In 1762 the Conservatorio gave Sacchini permission to travel to Venice to present the operas Alessandro Severo (with a libretto by Apostolo Zeno) at the Teatro San Benedetto, and Alessandro nelle Indie (with a libretto by Metastasio) the following year at the Teatro San Salvatore. Over the next couple of years, Sacchini produced new operas for theatres across Italy: Olimpiade in Padua (Teatro Nuovo, 1763), Eumene in Florence (La Pergola, 1764), Semiramide riconosciuta in Rome (Teatro Argentina, 1764), and Lucio Vero in Naples (Teatro San Carlo, 1764). Success on an Italian-wide level encouraged Sacchini to leave his job at the Conservatorio di Santa Maria di Loreto, as well as his temporary post in Venice, and to try his luck as an independent composer.

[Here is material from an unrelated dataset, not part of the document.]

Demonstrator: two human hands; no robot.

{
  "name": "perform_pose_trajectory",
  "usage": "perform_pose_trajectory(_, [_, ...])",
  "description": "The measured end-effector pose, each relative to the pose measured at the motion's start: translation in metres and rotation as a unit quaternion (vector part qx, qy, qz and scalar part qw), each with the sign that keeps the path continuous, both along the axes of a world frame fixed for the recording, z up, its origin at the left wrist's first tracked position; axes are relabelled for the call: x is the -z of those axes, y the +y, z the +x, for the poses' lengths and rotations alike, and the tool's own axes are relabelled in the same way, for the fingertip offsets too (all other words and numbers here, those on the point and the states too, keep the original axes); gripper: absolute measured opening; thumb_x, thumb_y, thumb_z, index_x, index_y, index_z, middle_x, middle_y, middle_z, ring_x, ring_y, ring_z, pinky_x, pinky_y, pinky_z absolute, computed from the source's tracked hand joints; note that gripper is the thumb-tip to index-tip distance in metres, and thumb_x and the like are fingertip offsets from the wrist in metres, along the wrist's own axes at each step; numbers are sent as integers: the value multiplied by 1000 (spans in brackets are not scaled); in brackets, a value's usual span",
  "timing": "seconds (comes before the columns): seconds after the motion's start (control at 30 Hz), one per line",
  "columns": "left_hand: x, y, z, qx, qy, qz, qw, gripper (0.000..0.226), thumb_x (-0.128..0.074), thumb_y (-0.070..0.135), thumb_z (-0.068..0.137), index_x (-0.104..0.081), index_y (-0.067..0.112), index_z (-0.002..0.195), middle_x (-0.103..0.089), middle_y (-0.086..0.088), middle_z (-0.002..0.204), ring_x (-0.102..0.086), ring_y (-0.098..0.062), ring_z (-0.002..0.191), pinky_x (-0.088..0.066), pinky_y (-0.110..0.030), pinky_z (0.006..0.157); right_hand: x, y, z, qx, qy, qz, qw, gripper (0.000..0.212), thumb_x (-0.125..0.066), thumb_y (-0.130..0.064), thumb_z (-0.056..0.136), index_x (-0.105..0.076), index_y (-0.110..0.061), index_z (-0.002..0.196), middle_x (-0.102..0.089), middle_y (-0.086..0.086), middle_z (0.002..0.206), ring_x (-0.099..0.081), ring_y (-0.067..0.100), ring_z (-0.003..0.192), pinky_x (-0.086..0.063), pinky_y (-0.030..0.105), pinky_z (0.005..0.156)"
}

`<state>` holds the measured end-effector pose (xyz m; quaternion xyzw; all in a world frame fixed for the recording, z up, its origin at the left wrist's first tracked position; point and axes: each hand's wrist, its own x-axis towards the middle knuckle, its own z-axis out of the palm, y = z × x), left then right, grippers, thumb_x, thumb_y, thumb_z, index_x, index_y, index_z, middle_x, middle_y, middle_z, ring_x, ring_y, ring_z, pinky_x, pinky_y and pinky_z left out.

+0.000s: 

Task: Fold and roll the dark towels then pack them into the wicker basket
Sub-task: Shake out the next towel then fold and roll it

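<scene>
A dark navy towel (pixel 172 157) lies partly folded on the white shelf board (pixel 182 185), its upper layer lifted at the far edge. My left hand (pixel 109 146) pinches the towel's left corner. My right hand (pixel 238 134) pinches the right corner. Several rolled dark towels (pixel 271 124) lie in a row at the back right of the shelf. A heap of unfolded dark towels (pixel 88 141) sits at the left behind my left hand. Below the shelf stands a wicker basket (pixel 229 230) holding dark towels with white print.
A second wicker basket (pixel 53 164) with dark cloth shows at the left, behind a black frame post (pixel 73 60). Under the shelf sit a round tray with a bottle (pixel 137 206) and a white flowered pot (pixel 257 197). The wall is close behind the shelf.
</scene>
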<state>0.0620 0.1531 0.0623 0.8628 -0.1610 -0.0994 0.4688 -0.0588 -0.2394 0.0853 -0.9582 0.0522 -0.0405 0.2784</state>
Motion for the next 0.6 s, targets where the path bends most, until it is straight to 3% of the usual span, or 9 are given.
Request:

Initially settling in Rome, Sacchini spent several years composing opere buffe for the Teatro Valle. These works made him famous throughout Europe. One of the most notable of them – it has been revived and recorded in modern times – was the two-act intermezzo La contadina in corte (1765). In 1768, Sacchini moved to Venice, having accepted the temporary post of director of the Conservatorio dell'Ospedale dei Poveri Derelitti (the "Ospedaletto"), offered by his predecessor in the job Tommaso Traetta, who had been Sacchini's friend since their studies together in Naples and who was now leaving Venice to work at the court of Saint Petersburg. In Venice, Sacchini soon made a name for himself as a singing master (his pupils included Nancy Storace and, possibly, Adriana Gabrielli, who, under the name Adriana Ferrarese del Bene was subsequently to go down in history as the first singer to play Mozart's Fiordiligi). While continuing to pursue his career as an opera composer, he also spent time writing sacred pieces (oratorios, masses, hymns, motets) for the Conservatorio and various Venetian churches, as his contract required.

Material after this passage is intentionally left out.